Given data:
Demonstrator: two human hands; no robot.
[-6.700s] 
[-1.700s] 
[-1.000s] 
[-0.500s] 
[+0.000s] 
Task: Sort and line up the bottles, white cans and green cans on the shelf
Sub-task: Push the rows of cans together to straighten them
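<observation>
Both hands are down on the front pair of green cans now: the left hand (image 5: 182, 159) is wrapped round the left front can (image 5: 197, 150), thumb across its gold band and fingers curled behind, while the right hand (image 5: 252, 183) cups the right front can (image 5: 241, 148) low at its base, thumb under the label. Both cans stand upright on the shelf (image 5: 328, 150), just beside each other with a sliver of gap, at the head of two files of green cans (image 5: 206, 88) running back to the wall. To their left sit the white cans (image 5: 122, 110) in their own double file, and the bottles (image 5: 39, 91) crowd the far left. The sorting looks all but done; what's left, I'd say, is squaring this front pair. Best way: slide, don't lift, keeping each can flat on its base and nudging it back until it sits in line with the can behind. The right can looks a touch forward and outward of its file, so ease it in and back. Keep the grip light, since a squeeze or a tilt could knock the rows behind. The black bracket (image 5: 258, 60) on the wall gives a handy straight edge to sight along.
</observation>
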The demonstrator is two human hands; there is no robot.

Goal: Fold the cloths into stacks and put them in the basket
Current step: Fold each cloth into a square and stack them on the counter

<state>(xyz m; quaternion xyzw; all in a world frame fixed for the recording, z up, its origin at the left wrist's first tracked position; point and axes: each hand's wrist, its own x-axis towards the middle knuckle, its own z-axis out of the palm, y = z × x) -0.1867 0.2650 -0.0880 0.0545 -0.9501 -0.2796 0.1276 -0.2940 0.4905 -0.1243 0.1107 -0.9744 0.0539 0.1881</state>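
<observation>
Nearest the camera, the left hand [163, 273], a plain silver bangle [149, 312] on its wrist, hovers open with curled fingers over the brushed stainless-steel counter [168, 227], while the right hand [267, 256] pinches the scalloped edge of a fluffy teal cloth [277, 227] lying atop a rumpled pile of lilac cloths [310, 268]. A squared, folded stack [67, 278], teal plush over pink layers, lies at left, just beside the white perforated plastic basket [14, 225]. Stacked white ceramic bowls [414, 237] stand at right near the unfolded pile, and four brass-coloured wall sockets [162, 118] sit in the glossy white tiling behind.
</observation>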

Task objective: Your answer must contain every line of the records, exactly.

Expected output:
Demonstrator: two human hands; no robot.
[-6.700s] 
[-1.700s] 
[-1.000s] 
[-0.500s] 
[+0.000s] 
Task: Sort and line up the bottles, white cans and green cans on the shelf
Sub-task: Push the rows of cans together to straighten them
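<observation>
Both hands are down on the front pair of green cans now: the left hand (image 5: 182, 159) is wrapped round the left front can (image 5: 197, 150), thumb across its gold band and fingers curled behind, while the right hand (image 5: 252, 183) cups the right front can (image 5: 241, 148) low at its base, thumb under the label. Both cans stand upright on the shelf (image 5: 328, 150), just beside each other with a sliver of gap, at the head of two files of green cans (image 5: 206, 88) running back to the wall. To their left sit the white cans (image 5: 122, 110) in their own double file, and the bottles (image 5: 39, 91) crowd the far left. The sorting looks all but done; what's left, I'd say, is squaring this front pair. Best way: slide, don't lift, keeping each can flat on its base and nudging it back until it sits in line with the can behind. The right can looks a touch forward and outward of its file, so ease it in and back. Keep the grip light, since a squeeze or a tilt could knock the rows behind. The black bracket (image 5: 258, 60) on the wall gives a handy straight edge to sight along.
</observation>
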The demonstrator is two human hands; there is no robot.

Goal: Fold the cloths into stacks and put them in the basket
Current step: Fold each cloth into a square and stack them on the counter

<state>(xyz m; quaternion xyzw; all in a world frame fixed for the recording, z up, its origin at the left wrist's first tracked position; point and axes: each hand's wrist, its own x-axis towards the middle knuckle, its own z-axis out of the palm, y = z × x) -0.1867 0.2650 -0.0880 0.0545 -0.9501 -0.2796 0.1276 -0.2940 0.4905 -0.1243 0.1107 -0.9744 0.0539 0.1881</state>
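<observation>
Nearest the camera, the left hand [163, 273], a plain silver bangle [149, 312] on its wrist, hovers open with curled fingers over the brushed stainless-steel counter [168, 227], while the right hand [267, 256] pinches the scalloped edge of a fluffy teal cloth [277, 227] lying atop a rumpled pile of lilac cloths [310, 268]. A squared, folded stack [67, 278], teal plush over pink layers, lies at left, just beside the white perforated plastic basket [14, 225]. Stacked white ceramic bowls [414, 237] stand at right near the unfolded pile, and four brass-coloured wall sockets [162, 118] sit in the glossy white tiling behind.
</observation>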

The output contains nothing further.